Keywords: ALS; LiDAR; Point cloud data; Forest inventory; Fusion/LDV; Forest planning

Introduction

There have been a number of reports on the applications of ALS LiDAR for forest surveying and erosion control in recent years. The research in this field started in the early 1990s in Europe and North America, and in the late 1990s in Japan [1]. In the early stages, the density of a LiDAR pulse was not sufficient for forest stand analysis because of the limited capabilities of the equipment. Hence, some statistical techniques were used to estimate the mean or total amount of the wood volume [2-5]. In the late 1990s, the performance of the LiDAR improved drastically and the number of the pulse shots per second increased. Since then, the forest research has been shifting from area based approach (ABA) to individual tree detection (ITD). Although, ABA has been widely used [6]; however, it has some biases in plotting height estimation with LiDAR data when used for tree height measurement [7]. Recently, the ITD approach has been used in many ways to detect individual tree parameters, such as tree location, tree height etc. [8,9]. In practice, ITD still has some difficulties detecting a single tree in diverse forest conditions [10]. However, despite these difficulties, ITD is a promising method as there are many requests to improve its precision made by forest researchers and practitioners in Japan.

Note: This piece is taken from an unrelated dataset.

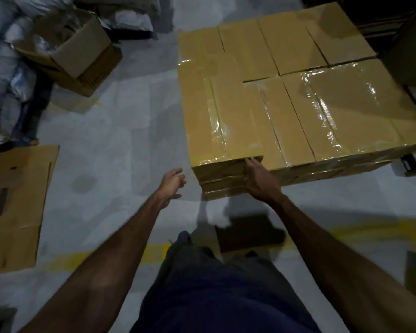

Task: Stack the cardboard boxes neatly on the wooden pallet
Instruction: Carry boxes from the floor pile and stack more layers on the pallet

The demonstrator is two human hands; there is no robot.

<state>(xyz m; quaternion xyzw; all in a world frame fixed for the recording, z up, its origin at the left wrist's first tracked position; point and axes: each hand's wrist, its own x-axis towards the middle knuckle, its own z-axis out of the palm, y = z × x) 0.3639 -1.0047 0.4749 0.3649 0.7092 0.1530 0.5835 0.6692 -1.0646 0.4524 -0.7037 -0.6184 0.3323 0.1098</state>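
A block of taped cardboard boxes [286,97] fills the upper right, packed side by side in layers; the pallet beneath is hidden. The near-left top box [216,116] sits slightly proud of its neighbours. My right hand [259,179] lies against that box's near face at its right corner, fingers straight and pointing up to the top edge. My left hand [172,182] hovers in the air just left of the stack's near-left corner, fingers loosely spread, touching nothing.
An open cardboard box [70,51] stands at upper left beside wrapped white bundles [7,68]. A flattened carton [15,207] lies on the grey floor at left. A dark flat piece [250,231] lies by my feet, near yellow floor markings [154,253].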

In this study, we investigated the precision of Fusion/LDV, which is an ITD method developed in the USA. Most ITD studies have utilizing software such as ArcGIS LiDAR Analyst, ENVI LiDAR, or other original programs developed for analyzing LiDAR data, which are either expensive, require nondisclosure agreements, or are difficult to obtain. However, Fusion/LDV, which was developed at the USDA Forest Service North Pacific Research Station as a tool for forest inventory analysis, is free, open-source software. It can also measure the tree height, CBH (crown base height), and CW (crown width) of every individual tree. In the USA, an investigation of forest inventory was performed from 2009 to 2012 using Fusion/LDV in a mixed conifer environment. According to this report, the result of RMSE for Lorey’s mean height is 5.34 m; coefficient of determination is 0.8123. The RMSE for CBH is 6.17 m; coefficient of determination is 0.4855 of linear regression [11]. Considering its cost and function, it is expected to be highly useful for analyzing LiDAR data of Japanese forests. However, to utilize Fusion/LDV for this purpose, some differences between Western and Japanese forests, such as stand size and stand density, need to be considered. We must especially consider the problem of high stand density, which is caused by delays in thinning and is often found in Japanese plantations. Based on these functions and reports, we need to verify the precision of measurement in Japanese forest environments.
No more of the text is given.